Giacomo Mottinelli
GARDA DI SONICO, VIA UGO FOSCOLO 1
QUI ABITAVA GIACOMO MOTTINELLI
NATO IL 20.1.1927
ARRESTATO COME POLITICO 1944
DEPORTATO A MAUTHAUSEN GUSEN
ASSASSINATO IL 4.5.1945
A Sonico il ricordo di Giacomo Mottinelli è ancora molto vivo e a lui è dedicata la scuola primaria. Proprio gli allievi di questa scuola, guidati dai loro insegnanti, hanno svolto un approfondimento sulla sua storia che è culminato nella realizzazione di alcuni cartelloni. Qui ne è riportato uno solo, ma tutti meritano di essere visti e saranno esposti il giorno della posa della pietra d’inciampo. Per permettere a tutti di conoscere, almeno sommariamente, la figura di Giacomo Mottinelli si propone una biografia tratta dall’archivio on line Deportati Bresciani dell’ANED di Brescia e dal sito Dimenticati di Stato di Roberto Zamboni. Qui il nipote Ivano Pedersoli narra non solo l’arresto e la deportazione di Giacomo Mottinelli, ma anche la sofferenza dei familiari, nonché racconta come con caparbietà ritrovarono la salma e la riportarono nel cimitero di Garda. Giacomo Mottinelli di Andrea e Teresa Mottinelli nasce a Garda di Sonico il 20 gennaio 1927. Secondogenito di sei fratelli, celibe, contadino, possiede la licenza elementare. Nel 1944, quando il fratello più anziano viene chiamato alle armi, trova un’occupazione nella polveriera di Sonico. Nell’agosto dello stesso anno, entra a far parte della 54a Bgt. Garibaldi, nel distaccamento della Val Malga. Il suo lavoro fa sorgere l’accusa di raccogliere informazioni e sottrarre materiale bellico da far arrivare ai partigiani. Nell’autunno, viene arrestato davanti alla polveriera e rinchiuso nel comando tedesco di Edolo.

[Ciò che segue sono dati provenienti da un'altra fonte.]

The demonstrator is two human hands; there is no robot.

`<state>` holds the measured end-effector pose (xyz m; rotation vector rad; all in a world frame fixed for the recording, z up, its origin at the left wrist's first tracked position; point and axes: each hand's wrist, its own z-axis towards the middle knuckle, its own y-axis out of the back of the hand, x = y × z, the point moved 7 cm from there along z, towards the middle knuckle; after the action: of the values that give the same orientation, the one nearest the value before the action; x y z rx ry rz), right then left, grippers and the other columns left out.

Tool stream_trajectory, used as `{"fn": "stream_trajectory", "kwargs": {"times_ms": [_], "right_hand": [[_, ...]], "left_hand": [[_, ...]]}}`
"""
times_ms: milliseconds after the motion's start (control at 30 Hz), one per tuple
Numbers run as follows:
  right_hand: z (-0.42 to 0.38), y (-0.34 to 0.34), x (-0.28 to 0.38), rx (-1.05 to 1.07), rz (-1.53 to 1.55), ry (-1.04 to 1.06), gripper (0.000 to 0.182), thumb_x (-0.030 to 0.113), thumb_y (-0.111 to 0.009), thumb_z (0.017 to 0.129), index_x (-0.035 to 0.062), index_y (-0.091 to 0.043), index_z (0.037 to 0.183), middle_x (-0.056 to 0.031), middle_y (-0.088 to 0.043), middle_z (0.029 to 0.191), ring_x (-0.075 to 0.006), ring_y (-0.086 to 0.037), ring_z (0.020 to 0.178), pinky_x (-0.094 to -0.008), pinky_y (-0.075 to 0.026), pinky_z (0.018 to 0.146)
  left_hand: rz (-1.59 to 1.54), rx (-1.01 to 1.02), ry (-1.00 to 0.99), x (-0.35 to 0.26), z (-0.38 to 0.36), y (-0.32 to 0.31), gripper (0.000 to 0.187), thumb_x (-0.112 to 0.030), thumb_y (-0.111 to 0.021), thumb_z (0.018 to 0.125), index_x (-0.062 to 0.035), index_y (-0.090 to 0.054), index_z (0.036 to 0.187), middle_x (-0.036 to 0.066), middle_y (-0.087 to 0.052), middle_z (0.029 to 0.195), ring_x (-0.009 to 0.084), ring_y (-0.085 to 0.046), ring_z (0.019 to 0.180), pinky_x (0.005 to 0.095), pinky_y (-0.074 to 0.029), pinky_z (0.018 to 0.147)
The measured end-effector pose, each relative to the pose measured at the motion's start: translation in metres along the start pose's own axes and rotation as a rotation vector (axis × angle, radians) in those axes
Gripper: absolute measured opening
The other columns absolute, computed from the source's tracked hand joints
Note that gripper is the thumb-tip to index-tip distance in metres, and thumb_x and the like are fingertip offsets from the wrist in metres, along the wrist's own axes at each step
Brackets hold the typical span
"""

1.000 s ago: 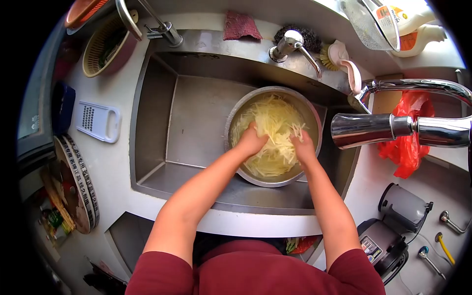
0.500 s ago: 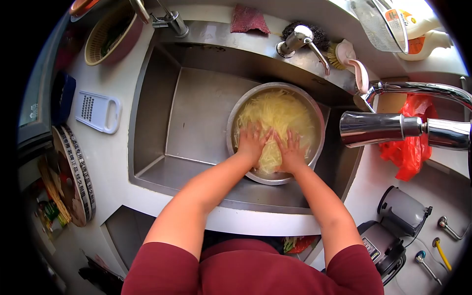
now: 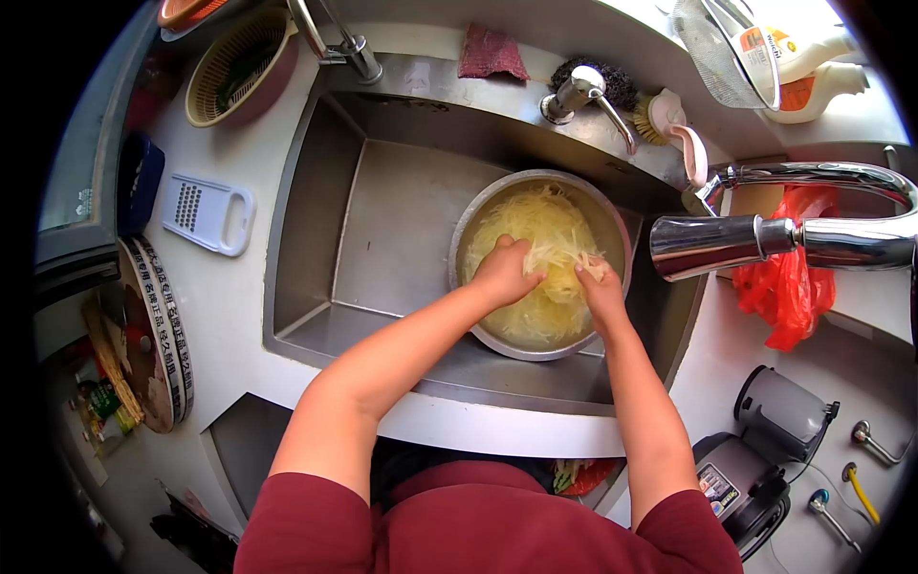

Nel gennaio 1945 è trasferito nel campo di Bolzano-Gries, e quindi, il 1° febbraio, col trasporto n. 119, tramite la Sicherheitspolizei (Polizia di sicurezza) di Verona, viene deportato nel lager di Mauthausen (num. 126304), dove arriva il 4. È classificato come Schutzhäftling (deportato per motivi di sicurezza). Mestiere dichiarato: muratore e manovale. Il 17 febbraio 1945 è trasferito nel sottocampo di Gusen II. Qui muore per polmonite il 4 maggio 1945. Il forno crematorio ha cessato di funzionare proprio due giorni prima, le truppe americane liberano il campo il 5 maggio, trovano cataste di cadaveri a cui danno sepoltura in un cimitero accanto al lager. Solo nel 2010 un nipote trova la sua tomba e dopo lunghe pratiche burocratiche, il 18 agosto 2011, nel cimitero di Garda si celebra il rito funebre. La partecipazione del paese è grande e calorosa perché non lo aveva dimenticato.